» Task
Because the material must match the original, reproduce every line of it exactly.

» Task inputs

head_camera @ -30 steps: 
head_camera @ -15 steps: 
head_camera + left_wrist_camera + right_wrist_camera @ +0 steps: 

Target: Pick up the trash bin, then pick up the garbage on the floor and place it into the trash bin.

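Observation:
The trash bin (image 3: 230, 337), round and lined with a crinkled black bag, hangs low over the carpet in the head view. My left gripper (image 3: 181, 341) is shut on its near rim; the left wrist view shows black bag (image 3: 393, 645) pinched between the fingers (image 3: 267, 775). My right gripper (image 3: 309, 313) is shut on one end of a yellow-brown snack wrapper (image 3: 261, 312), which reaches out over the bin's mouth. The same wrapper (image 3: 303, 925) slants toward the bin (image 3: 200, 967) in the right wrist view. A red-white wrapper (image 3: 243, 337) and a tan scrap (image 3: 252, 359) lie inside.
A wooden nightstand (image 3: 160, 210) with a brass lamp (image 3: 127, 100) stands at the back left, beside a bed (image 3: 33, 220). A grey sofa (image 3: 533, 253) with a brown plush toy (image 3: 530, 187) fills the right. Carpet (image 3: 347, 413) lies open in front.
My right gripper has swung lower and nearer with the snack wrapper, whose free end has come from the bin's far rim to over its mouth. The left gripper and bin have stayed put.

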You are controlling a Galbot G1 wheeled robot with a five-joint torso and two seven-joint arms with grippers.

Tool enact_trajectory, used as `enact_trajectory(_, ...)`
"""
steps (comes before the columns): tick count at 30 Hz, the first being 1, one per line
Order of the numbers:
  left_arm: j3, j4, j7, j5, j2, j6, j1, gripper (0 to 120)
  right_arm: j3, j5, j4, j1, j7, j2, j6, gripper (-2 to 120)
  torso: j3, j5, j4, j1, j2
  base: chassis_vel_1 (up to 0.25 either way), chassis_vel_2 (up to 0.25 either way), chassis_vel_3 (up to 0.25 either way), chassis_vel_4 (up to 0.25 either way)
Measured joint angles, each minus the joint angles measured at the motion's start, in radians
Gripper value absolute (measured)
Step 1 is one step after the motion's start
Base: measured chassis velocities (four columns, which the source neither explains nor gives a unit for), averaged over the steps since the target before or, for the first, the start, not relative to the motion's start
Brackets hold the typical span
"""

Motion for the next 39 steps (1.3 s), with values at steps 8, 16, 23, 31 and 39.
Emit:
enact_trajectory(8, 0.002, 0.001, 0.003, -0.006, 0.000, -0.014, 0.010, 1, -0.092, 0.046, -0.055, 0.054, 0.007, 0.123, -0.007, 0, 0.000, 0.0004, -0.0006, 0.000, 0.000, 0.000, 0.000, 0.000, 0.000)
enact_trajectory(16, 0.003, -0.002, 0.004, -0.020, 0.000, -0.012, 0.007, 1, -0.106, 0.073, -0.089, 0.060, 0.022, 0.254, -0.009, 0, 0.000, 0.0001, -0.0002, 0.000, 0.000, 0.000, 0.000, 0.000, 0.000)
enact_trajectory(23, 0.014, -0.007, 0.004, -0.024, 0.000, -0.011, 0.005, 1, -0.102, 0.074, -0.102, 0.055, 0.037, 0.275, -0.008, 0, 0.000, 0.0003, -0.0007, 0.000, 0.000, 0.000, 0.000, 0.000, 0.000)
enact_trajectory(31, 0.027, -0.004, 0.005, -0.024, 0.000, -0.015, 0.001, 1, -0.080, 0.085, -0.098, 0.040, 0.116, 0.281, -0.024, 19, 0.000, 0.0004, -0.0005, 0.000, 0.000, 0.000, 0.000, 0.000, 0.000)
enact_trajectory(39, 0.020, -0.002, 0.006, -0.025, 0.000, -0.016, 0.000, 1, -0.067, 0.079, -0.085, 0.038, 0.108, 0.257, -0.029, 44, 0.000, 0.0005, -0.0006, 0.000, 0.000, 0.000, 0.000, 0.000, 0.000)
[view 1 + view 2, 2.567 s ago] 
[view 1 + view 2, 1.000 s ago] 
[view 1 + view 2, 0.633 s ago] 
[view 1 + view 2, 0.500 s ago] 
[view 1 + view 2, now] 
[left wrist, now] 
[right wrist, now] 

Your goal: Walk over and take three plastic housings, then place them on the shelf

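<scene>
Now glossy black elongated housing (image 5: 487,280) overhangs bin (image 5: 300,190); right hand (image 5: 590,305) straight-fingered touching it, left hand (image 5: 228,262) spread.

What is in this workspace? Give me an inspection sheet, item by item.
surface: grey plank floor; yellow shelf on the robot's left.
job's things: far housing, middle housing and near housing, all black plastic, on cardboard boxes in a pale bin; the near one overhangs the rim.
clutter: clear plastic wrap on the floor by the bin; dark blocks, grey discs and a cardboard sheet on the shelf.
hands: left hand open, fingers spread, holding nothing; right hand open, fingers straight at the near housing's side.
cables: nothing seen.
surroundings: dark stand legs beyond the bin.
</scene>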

» Response below
head_camera @ -30 steps: 
head_camera @ -15 steps: 
head_camera + left_wrist_camera + right_wrist_camera @ +0 steps: 

Target: Pick up the trash bin, then pick up the garbage on the floor and place it into the trash bin.

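Observation:
The trash bin (image 3: 230, 337), round and lined with a crinkled black bag, hangs low over the carpet in the head view. My left gripper (image 3: 181, 341) is shut on its near rim; the left wrist view shows black bag (image 3: 393, 645) pinched between the fingers (image 3: 267, 775). My right gripper (image 3: 309, 313) is shut on one end of a yellow-brown snack wrapper (image 3: 261, 312), which reaches out over the bin's mouth. The same wrapper (image 3: 303, 925) slants toward the bin (image 3: 200, 967) in the right wrist view. A red-white wrapper (image 3: 243, 337) and a tan scrap (image 3: 252, 359) lie inside.
A wooden nightstand (image 3: 160, 210) with a brass lamp (image 3: 127, 100) stands at the back left, beside a bed (image 3: 33, 220). A grey sofa (image 3: 533, 253) with a brown plush toy (image 3: 530, 187) fills the right. Carpet (image 3: 347, 413) lies open in front.
My right gripper has swung lower and nearer with the snack wrapper, whose free end has come from the bin's far rim to over its mouth. The left gripper and bin have stayed put.
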
You are controlling a Galbot G1 wheeled robot with a five-joint torso and two seven-joint arms with grippers.

Tool enact_trajectory, used as `enact_trajectory(_, ...)`
"""
steps (comes before the columns): tick count at 30 Hz, the first being 1, one per line
Order of the numbers:
  left_arm: j3, j4, j7, j5, j2, j6, j1, gripper (0 to 120)
  right_arm: j3, j5, j4, j1, j7, j2, j6, gripper (-2 to 120)
  torso: j3, j5, j4, j1, j2
  base: chassis_vel_1 (up to 0.25 either way), chassis_vel_2 (up to 0.25 either way), chassis_vel_3 (up to 0.25 either way), chassis_vel_4 (up to 0.25 either way)
Measured joint angles, each minus the joint angles measured at the motion's start, in radians
Gripper value absolute (measured)
Step 1 is one step after the motion's start
Base: measured chassis velocities (four columns, which the source neither explains nor gives a unit for), averaged over the steps since the target before or, for the first, the start, not relative to the motion's start
Brackets hold the typical span
"""

Motion for the next 39 steps (1.3 s), with values at steps 8, 16, 23, 31 and 39.
Emit:
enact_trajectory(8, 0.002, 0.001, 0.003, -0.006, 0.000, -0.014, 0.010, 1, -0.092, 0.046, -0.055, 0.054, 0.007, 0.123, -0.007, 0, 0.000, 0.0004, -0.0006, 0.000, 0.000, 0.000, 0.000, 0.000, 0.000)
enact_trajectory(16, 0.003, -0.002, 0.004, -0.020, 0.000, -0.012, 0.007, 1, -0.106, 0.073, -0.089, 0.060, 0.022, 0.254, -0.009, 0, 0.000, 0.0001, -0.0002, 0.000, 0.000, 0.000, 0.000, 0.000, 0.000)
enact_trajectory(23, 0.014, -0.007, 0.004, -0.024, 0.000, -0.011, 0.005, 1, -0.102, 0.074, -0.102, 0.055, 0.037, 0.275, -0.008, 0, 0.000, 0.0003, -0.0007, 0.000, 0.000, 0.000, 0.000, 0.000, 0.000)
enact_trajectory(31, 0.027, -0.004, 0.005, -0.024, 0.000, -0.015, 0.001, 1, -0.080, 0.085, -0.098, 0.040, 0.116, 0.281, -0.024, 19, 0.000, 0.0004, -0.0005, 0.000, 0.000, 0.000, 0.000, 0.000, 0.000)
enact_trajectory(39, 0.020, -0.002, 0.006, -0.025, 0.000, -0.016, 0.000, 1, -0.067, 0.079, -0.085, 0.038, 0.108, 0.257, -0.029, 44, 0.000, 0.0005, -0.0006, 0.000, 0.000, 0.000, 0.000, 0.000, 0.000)
[view 1 + view 2, 2.567 s ago] 
[view 1 + view 2, 1.000 s ago] 
[view 1 + view 2, 0.633 s ago] 
[view 1 + view 2, 0.500 s ago] 
[view 1 + view 2, now] 
[left wrist, now] 
[right wrist, now] 

Your goal: Walk over and take three plastic housings, then place them on the shelf

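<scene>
Now glossy black elongated housing (image 5: 487,280) overhangs bin (image 5: 300,190); right hand (image 5: 590,305) straight-fingered touching it, left hand (image 5: 228,262) spread.

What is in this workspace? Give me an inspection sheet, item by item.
surface: grey plank floor; yellow shelf on the robot's left.
job's things: far housing, middle housing and near housing, all black plastic, on cardboard boxes in a pale bin; the near one overhangs the rim.
clutter: clear plastic wrap on the floor by the bin; dark blocks, grey discs and a cardboard sheet on the shelf.
hands: left hand open, fingers spread, holding nothing; right hand open, fingers straight at the near housing's side.
cables: nothing seen.
surroundings: dark stand legs beyond the bin.
</scene>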

Nothing more remains to be added to the answer.